Requirement:
Answer with a number only, stating how many lines of the records hold the word "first".

---------- Materials provided ----------

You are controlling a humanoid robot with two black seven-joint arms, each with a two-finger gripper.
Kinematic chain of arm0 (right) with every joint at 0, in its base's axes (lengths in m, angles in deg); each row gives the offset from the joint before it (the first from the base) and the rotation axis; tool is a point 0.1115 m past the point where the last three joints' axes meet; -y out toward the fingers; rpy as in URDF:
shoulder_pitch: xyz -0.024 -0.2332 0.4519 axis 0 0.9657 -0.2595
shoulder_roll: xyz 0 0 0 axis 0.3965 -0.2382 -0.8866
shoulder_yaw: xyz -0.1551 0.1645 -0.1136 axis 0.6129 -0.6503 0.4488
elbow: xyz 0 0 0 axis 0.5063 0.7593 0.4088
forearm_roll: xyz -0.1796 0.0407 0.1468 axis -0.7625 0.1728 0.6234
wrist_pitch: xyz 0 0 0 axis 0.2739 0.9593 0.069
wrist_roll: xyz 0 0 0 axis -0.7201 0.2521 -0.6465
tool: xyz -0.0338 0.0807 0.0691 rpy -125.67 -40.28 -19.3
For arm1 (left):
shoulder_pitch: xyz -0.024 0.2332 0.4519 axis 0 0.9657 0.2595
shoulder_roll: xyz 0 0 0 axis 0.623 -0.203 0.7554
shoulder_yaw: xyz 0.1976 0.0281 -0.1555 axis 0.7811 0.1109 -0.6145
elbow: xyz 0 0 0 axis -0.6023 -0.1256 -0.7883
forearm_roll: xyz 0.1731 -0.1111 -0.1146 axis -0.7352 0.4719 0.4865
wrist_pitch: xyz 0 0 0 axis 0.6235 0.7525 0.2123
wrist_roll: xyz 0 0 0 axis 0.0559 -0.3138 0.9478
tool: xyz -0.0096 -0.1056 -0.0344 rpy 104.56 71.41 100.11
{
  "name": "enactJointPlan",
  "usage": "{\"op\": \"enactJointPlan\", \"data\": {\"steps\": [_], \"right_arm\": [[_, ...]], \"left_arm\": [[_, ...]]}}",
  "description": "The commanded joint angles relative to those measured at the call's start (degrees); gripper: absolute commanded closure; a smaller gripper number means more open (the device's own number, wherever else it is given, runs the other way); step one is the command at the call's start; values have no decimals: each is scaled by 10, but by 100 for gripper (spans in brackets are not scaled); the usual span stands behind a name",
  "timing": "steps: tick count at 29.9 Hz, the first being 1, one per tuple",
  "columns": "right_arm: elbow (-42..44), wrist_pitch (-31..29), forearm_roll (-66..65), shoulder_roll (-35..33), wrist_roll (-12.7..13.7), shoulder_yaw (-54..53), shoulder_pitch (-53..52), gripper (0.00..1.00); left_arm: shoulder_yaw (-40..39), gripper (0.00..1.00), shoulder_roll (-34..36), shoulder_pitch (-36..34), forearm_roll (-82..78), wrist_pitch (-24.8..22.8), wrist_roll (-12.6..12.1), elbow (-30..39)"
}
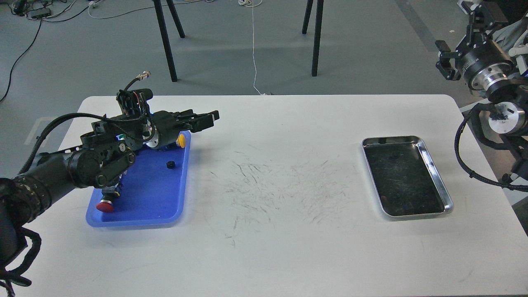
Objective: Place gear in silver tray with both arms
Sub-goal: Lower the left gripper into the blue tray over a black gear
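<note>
Left gripper [208,119] sits low over the far right corner of the blue plastic tray [144,206], pointing right toward table centre. Fingers [194,116] lie nearly flat and seen side-on, so I cannot tell how wide the jaws stand. Nothing visibly held.

Small black toothed gear [170,165] lies loose on the blue tray floor, right half, near the right rim. It's below and left of the left gripper tip, apart from it, not touched.

Other blue tray contents: yellow-capped push button [180,141] at the far right corner, just under the left wrist; red-capped push button [104,206] at the near left corner, partly hidden by the forearm.

Shallow rectangular shiny silver tray [437,177] with rounded corners and dark scuffed bottom sits on the right side of the white scuffed tabletop [272,247], well apart from the blue tray. Only scuffs and reflections show on its bottom; no gear in it.

Right gripper [462,37] is raised beyond the table's far right corner, up at the frame edge, well clear of the silver tray. Its fingers are partly cut off by the frame and dark; opening cannot be told.
</note>
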Motion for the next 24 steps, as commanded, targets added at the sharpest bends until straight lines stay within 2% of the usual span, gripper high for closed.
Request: {"op": "enactJointPlan", "data": {"steps": [1,6,10,16,21,24], "right_arm": [[0,-3,-1,0,0,0,1,2],[1,-3,-1,-8,-1,0,3,2],[0,-3,-2,-8,-1,1,4,2],[2,-3,-2,-8,-2,1,6,2],[0,-3,-2,-4,-3,1,13,2],[0,-3,-2,-2,-3,1,14,2]], "left_arm": [[70,1,13,-1,-24,48,0,4],[154,1,31,-16,-26,115,0,4],[182,4,48,-31,-52,161,0,4],[192,4,86,-35,-180,255,0,4],[224,6,100,-33,-221,302,0,4],[272,10,106,-33,-225,302,0,4]]}}
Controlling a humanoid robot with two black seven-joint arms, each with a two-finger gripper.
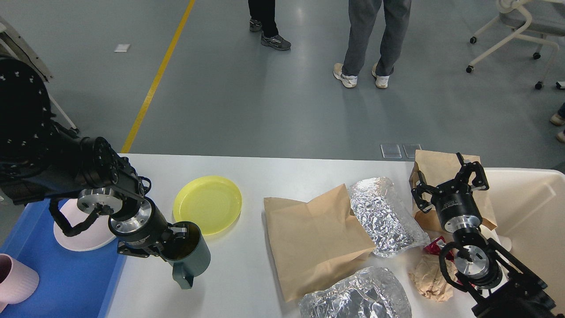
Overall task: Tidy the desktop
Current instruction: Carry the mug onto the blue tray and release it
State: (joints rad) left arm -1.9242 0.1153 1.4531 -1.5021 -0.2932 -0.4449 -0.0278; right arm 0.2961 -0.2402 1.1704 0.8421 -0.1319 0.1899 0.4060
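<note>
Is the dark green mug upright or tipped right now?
Upright: the dark green mug stands on the desktop, mouth up, left tool gripping its rim.

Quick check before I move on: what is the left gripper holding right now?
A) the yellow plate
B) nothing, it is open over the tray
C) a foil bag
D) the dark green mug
D: the left gripper is shut on the rim of the dark green mug, one finger inside it, at the desktop's left edge; the yellow plate lies free behind it.
</note>
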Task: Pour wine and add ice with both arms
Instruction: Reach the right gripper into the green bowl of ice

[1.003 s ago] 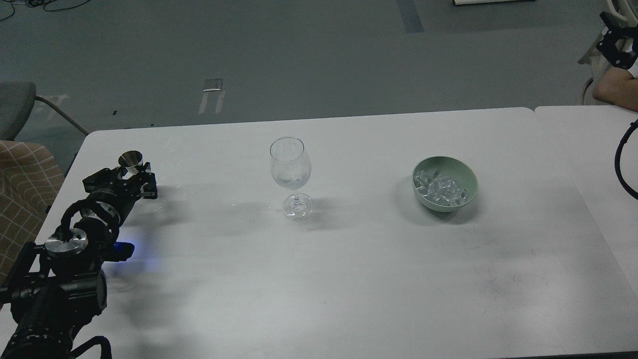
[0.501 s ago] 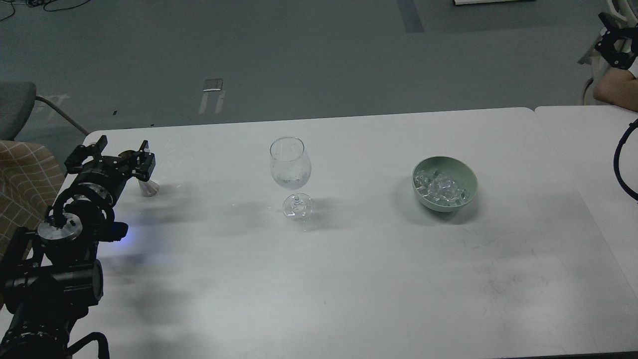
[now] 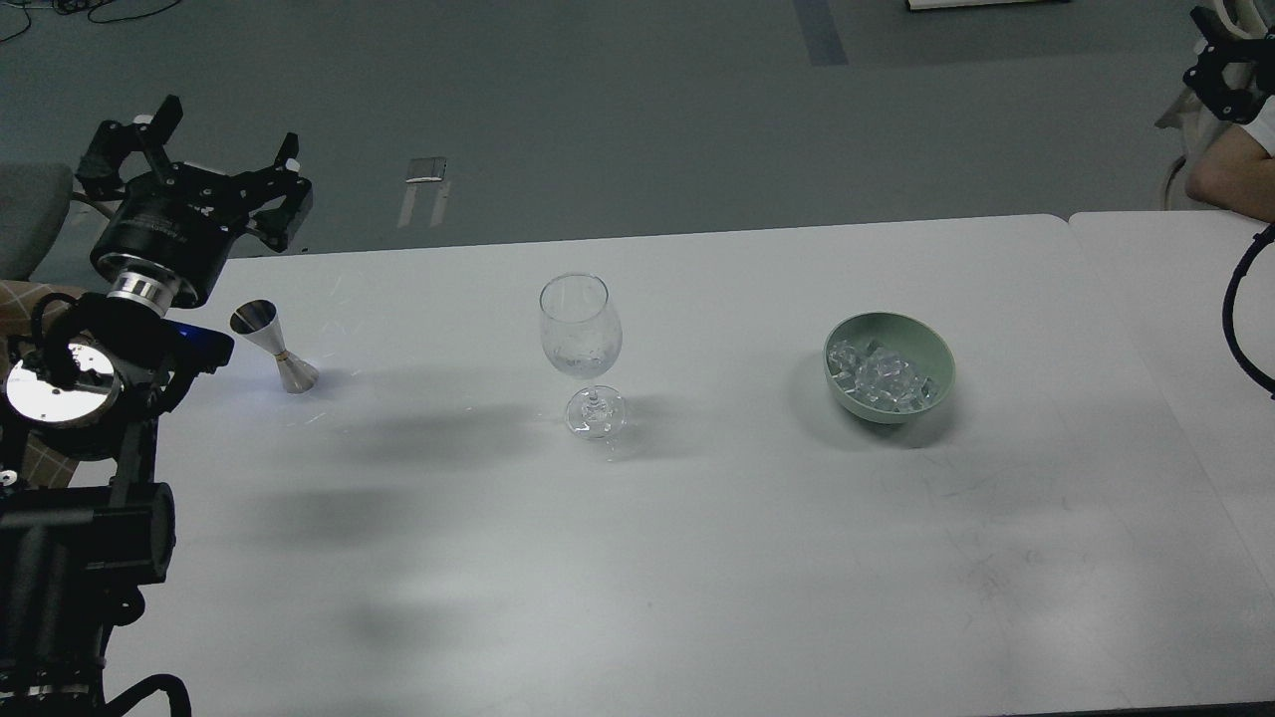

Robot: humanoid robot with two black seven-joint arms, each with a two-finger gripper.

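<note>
A clear wine glass (image 3: pixel 581 339) stands upright at the middle of the white table (image 3: pixel 637 558). A small metal jigger (image 3: pixel 275 345) stands on the table at the left. A green bowl (image 3: pixel 938 351) at the right holds several clear ice cubes (image 3: pixel 882 376). My left gripper (image 3: pixel 199 159) is open and empty, raised above and behind the jigger, past the table's far left corner. My right gripper (image 3: pixel 1220 62) is small and dark at the top right edge, far from the bowl, and its fingers cannot be told apart.
A second white table (image 3: pixel 1165 299) adjoins on the right. A person's forearm (image 3: pixel 1230 171) shows at the top right beside my right gripper. A grey chair (image 3: pixel 30 209) stands at the left edge. My right arm's black cable (image 3: pixel 1240 319) loops at the right edge.
My left gripper was low around the jigger. It has opened wide and risen up and back, leaving the jigger standing on the table. The glass and bowl have not moved.
</note>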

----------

Solution:
2